Material provided:
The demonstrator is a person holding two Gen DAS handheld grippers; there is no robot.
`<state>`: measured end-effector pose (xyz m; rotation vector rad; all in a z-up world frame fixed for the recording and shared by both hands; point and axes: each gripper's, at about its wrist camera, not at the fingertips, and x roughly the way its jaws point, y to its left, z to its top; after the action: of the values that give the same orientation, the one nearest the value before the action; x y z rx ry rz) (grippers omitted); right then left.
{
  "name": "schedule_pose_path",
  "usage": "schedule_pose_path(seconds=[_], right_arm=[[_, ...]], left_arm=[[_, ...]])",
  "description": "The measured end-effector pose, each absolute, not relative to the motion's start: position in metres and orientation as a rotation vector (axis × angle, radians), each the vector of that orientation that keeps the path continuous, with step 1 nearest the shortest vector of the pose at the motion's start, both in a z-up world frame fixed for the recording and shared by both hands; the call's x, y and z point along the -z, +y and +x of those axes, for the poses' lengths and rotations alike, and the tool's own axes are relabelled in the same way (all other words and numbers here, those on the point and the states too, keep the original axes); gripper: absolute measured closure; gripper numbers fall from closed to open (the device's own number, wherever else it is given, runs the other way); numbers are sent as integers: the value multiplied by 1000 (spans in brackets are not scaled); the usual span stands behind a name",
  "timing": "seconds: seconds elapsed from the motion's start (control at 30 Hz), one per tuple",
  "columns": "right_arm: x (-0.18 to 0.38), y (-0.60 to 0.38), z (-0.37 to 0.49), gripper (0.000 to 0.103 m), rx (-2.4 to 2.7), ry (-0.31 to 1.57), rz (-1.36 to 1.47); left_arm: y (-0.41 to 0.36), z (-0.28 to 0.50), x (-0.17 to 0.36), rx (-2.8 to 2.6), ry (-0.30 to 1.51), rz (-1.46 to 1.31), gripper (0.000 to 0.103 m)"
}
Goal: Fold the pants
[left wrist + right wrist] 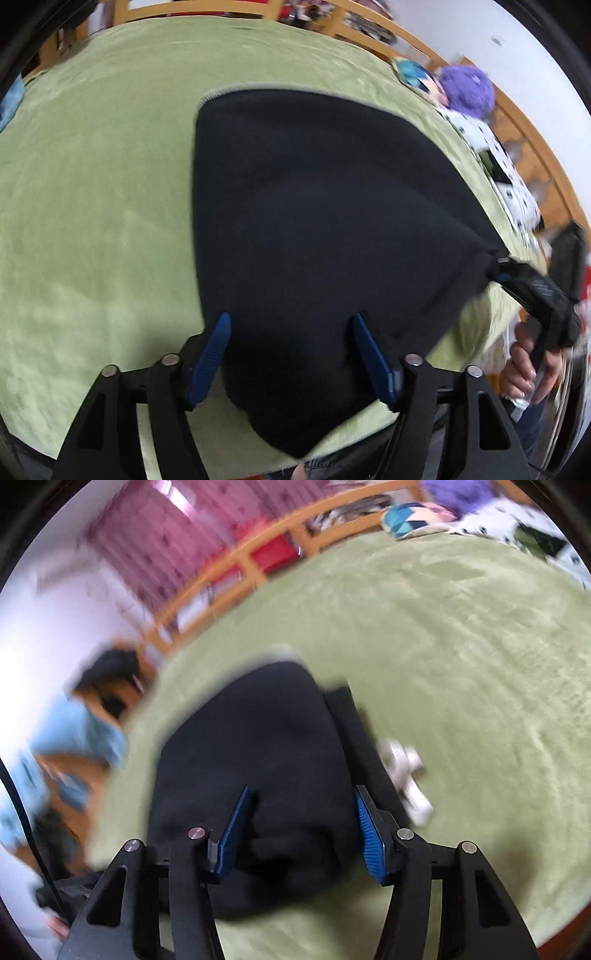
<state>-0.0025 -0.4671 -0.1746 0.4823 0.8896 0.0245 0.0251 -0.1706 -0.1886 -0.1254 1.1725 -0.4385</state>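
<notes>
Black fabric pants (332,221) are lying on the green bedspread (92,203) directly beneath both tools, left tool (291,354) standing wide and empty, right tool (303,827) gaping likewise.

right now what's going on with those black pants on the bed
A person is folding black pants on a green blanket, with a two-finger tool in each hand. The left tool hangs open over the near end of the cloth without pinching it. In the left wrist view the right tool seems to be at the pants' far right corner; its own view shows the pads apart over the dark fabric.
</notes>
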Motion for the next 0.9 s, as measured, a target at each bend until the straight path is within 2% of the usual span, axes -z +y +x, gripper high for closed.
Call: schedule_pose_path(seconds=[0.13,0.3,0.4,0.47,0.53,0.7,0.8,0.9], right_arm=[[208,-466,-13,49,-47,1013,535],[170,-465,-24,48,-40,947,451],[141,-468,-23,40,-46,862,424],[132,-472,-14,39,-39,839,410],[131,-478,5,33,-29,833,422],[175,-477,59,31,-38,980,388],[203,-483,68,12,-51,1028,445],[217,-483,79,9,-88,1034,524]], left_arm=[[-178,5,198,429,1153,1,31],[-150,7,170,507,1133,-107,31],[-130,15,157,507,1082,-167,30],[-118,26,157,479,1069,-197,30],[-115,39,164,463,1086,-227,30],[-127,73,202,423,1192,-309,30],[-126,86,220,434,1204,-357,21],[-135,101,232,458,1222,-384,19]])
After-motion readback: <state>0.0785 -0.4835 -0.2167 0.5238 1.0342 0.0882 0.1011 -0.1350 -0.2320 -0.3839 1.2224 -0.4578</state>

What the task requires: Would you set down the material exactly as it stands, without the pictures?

Response:
The demonstrator is a person holding two Gen DAS handheld grippers; there is no robot.
`<state>`: measured end-effector pose (xyz m; rotation vector rad; all in a z-up world frame fixed for the recording and shared by both hands; point and axes: each gripper's, at about its wrist camera, not at the fingertips, and x roughly the way its jaws point, y to its left, z to its top; after the action: of the values that give the same orientation, the one nearest the value before the action; x y z rx ry rz) (grippers omitted); right then left.
{
  "name": "schedule_pose_path",
  "usage": "schedule_pose_path(seconds=[_], right_arm=[[_, ...]], left_arm=[[_, ...]])",
  "description": "The measured end-effector pose, each absolute, not relative to the motion's start: position in metres and orientation as a rotation vector (axis × angle, radians), each the vector of that orientation that keeps the path continuous, with step 1 nearest the shortest vector of the pose at the motion's start, both in a z-up world frame fixed for the recording and shared by both hands; the call's x, y and z point along the -z, +y and +x of those axes, for the poses' lengths and rotations alike, and the tool's own axes are relabelled in the same way (all other words and numbers here, those on the point and the states too, keep the original axes); gripper: absolute measured closure; gripper numbers fall from closed to open (the device's own number, wherever else it is given, runs the other way); numbers are sent as integers: the value multiplied by 1000 (spans in brackets are not scaled); the usual span stands behind a name",
  "timing": "seconds: seconds elapsed from the motion's start (control at 30 Hz), one per tuple",
  "columns": "right_arm: x (-0.18 to 0.38), y (-0.60 to 0.38), z (-0.37 to 0.49), gripper (0.000 to 0.103 m), rx (-2.4 to 2.7), ry (-0.31 to 1.57), rz (-1.36 to 1.47); left_arm: y (-0.41 to 0.36), z (-0.28 to 0.50), x (-0.17 to 0.36), rx (-2.8 to 2.6), ry (-0.30 to 1.51), rz (-1.46 to 1.31), gripper (0.000 to 0.103 m)"
}
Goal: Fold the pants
[left wrist + right wrist] 
<state>-0.0025 -0.4671 -0.1746 0.4823 0.8896 0.0245 0.0251 -0.1706 -0.1886 -0.1254 1.1725 -0.4385</state>
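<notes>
Black fabric pants (332,221) are lying on the green bedspread (92,203) directly beneath both tools, left tool (291,354) standing wide and empty, right tool (303,827) gaping likewise.

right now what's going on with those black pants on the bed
A person is folding black pants on a green blanket, with a two-finger tool in each hand. The left tool hangs open over the near end of the cloth without pinching it. In the left wrist view the right tool seems to be at the pants' far right corner; its own view shows the pads apart over the dark fabric.
</notes>
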Motion for the next 0.9 s, as measured, a target at each bend until the straight path is within 2% of the usual span, axes -z +y +x, gripper high for closed.
Call: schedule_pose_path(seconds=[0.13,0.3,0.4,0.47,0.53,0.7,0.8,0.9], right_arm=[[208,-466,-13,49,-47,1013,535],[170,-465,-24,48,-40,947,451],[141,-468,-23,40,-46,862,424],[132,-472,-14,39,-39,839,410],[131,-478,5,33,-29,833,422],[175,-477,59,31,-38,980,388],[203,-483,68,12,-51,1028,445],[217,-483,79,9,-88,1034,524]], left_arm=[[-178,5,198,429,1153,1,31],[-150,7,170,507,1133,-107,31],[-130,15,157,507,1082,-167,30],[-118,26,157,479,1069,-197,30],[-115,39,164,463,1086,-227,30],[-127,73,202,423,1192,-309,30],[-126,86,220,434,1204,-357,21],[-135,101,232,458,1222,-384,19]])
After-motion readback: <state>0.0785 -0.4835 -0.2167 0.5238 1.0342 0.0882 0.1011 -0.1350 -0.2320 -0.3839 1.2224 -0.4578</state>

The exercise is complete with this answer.